• [Work task]
With both ends included, repeat exactly the lines of the entries below from the one containing "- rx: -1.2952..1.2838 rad" down to the one containing "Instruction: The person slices", and no others.

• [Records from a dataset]
______________________________

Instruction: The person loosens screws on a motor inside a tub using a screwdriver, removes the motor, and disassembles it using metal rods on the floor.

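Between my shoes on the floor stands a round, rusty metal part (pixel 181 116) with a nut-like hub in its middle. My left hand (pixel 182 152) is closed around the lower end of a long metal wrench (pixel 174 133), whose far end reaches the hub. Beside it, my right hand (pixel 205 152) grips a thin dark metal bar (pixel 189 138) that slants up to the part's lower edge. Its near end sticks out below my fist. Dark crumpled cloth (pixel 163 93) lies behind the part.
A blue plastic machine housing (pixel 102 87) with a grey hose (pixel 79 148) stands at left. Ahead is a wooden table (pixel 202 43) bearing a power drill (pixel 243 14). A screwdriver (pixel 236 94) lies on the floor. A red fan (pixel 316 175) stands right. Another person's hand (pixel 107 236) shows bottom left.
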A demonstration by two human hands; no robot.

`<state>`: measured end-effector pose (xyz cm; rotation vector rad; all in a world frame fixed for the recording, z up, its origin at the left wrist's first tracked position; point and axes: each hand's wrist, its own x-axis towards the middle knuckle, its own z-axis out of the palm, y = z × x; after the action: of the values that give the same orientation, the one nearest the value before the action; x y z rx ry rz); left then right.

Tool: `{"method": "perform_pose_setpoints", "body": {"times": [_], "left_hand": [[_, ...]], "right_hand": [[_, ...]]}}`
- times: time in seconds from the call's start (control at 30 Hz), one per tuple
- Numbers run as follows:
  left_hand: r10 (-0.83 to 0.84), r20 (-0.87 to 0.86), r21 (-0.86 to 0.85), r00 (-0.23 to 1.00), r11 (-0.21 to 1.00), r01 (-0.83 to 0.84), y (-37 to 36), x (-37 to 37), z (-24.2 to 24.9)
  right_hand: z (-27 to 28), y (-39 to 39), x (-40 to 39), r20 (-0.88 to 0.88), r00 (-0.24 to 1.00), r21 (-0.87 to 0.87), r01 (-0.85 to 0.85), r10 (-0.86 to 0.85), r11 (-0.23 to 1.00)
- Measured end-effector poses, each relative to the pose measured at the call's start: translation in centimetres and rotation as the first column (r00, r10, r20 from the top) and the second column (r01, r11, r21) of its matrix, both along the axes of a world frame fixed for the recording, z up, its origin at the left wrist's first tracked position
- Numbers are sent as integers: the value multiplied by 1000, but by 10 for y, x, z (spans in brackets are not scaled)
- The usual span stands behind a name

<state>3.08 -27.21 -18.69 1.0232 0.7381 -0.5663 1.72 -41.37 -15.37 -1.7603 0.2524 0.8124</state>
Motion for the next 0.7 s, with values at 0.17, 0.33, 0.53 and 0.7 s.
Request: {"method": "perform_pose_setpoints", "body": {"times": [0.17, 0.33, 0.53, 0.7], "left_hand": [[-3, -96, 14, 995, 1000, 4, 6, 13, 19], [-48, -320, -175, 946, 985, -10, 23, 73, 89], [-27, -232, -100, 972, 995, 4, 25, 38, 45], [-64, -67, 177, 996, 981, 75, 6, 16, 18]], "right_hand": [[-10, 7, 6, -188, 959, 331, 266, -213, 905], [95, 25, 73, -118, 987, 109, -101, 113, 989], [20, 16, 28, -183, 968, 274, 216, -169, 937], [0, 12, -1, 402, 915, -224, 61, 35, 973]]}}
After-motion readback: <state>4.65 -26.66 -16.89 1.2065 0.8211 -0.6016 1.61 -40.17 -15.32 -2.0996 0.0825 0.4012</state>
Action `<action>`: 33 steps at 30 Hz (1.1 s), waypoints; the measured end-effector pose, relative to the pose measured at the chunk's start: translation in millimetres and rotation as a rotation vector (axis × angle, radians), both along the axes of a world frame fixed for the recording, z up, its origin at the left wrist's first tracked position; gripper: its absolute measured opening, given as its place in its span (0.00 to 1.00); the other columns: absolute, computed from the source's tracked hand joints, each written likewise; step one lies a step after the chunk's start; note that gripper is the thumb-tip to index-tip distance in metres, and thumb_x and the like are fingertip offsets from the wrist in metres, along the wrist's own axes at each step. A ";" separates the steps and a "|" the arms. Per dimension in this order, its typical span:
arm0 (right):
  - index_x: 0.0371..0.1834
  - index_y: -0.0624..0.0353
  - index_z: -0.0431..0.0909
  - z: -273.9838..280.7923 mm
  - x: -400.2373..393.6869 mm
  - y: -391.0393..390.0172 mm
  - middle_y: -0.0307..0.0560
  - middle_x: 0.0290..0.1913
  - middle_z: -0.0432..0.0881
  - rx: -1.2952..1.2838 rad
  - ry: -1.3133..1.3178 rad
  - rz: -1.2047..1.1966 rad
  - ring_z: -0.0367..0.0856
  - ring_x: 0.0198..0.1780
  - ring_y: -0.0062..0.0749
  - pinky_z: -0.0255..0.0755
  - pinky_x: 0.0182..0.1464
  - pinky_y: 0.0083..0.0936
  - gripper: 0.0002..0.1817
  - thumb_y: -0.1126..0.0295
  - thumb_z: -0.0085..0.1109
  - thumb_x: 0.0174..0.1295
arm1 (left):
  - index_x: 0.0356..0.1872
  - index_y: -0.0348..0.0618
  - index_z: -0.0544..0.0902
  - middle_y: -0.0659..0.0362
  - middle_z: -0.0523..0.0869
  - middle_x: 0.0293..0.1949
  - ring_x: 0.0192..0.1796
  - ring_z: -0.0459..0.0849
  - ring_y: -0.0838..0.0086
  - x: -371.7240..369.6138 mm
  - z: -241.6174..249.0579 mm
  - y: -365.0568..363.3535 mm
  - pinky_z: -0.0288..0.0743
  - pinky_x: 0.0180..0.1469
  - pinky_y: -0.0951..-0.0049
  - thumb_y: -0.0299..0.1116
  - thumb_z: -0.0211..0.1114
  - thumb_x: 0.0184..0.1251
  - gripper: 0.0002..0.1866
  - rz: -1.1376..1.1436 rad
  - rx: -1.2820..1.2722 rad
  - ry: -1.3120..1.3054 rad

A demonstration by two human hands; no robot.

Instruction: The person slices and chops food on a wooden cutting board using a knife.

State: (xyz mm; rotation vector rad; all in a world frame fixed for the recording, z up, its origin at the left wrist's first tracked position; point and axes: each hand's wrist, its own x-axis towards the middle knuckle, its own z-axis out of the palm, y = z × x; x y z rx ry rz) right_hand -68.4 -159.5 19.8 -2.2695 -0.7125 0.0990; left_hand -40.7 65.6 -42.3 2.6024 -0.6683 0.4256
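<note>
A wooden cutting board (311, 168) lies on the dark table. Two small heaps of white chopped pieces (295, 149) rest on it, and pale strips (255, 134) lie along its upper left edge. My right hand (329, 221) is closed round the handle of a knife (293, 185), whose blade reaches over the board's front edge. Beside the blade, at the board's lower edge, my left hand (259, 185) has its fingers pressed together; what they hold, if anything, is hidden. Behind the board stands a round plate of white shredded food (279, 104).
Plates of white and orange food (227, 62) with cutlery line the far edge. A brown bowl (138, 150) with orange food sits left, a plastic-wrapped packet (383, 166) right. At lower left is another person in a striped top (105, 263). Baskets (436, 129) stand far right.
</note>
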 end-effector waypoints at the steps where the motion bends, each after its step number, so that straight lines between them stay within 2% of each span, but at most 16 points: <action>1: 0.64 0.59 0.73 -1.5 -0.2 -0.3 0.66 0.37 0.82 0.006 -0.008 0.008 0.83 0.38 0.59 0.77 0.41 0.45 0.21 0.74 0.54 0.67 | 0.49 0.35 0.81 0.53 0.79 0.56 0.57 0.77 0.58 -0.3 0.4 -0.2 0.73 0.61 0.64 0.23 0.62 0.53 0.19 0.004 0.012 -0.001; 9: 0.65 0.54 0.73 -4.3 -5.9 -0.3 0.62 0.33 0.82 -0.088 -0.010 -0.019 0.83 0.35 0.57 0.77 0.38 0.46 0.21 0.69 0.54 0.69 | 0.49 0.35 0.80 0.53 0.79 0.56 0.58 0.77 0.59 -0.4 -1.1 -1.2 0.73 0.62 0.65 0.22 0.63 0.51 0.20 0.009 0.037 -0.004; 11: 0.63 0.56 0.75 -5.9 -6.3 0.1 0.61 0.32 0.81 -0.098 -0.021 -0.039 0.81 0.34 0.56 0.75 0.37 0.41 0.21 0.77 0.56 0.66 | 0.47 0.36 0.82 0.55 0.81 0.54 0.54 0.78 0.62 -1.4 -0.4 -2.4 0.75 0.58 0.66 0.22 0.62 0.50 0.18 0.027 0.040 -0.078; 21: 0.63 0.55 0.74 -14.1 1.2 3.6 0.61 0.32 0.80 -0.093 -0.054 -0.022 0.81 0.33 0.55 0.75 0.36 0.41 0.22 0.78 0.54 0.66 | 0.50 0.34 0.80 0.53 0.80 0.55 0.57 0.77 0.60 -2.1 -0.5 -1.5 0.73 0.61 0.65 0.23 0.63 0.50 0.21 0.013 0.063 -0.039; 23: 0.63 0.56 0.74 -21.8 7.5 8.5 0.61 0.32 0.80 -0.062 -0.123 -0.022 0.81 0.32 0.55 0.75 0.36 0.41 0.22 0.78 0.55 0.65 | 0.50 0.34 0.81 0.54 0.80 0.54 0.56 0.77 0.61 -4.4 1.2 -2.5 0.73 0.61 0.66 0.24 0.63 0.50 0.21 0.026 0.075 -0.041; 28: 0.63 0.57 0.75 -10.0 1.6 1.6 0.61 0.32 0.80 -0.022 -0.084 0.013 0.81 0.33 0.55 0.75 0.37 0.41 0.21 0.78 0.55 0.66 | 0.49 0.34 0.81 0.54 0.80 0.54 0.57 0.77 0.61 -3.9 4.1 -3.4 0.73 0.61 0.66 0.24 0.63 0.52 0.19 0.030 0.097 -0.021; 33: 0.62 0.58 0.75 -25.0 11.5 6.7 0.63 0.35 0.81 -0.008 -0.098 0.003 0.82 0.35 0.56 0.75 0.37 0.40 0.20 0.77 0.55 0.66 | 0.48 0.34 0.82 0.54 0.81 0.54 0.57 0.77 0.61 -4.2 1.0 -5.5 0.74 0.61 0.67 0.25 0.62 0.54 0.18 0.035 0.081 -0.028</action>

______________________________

• [Reply to the exercise]
  - rx: -1.2952..1.2838 rad
  - ry: -1.3133..1.3178 rad
  - rz: -1.2047..1.1966 rad
  - ring_z: -0.0367..0.0856
  - ring_x: 0.0198..0.1780
  - ring_y: -0.0062..0.0749
  - pinky_z: -0.0255..0.0755
  - pinky_x: 0.0182..0.1464
  - pinky_y: 0.0083..0.0936
  - gripper: 0.0002..0.1817
  - thumb_y: -0.1126..0.0295
  - thumb_z: -0.0085..0.1109
  - thumb_x: 0.0174..0.1295
arm1 (left):
  - index_x: 0.0356..0.1872
  - index_y: -0.0348..0.0618
  - index_z: -0.0544..0.0902
  - middle_y: -0.0659..0.0362
  - middle_z: -0.0523..0.0869
  - middle_x: 0.0293..0.1949
  - ring_x: 0.0192..0.1796
  - ring_z: -0.0459..0.0849
  - ring_y: -0.0838..0.0086
  - x: -371.7240..369.6138 mm
  - z: -241.6174..249.0579 mm
  - y: -365.0568..363.3535 mm
  - pinky_z: -0.0288..0.0743
  - pinky_x: 0.0180..0.1469
  - pinky_y: -0.0951..-0.0049
  - thumb_y: -0.0299..0.1116
  - thumb_z: -0.0211..0.1114
  - thumb_x: 0.0184..0.1251
  - gripper: 0.0002..0.1866
  - rz: -1.1376..1.1436 rad
  - rx: -1.2820..1.2722 rad
  - ry: -1.3120..1.3054 rad

A demonstration by two human hands; no robot.

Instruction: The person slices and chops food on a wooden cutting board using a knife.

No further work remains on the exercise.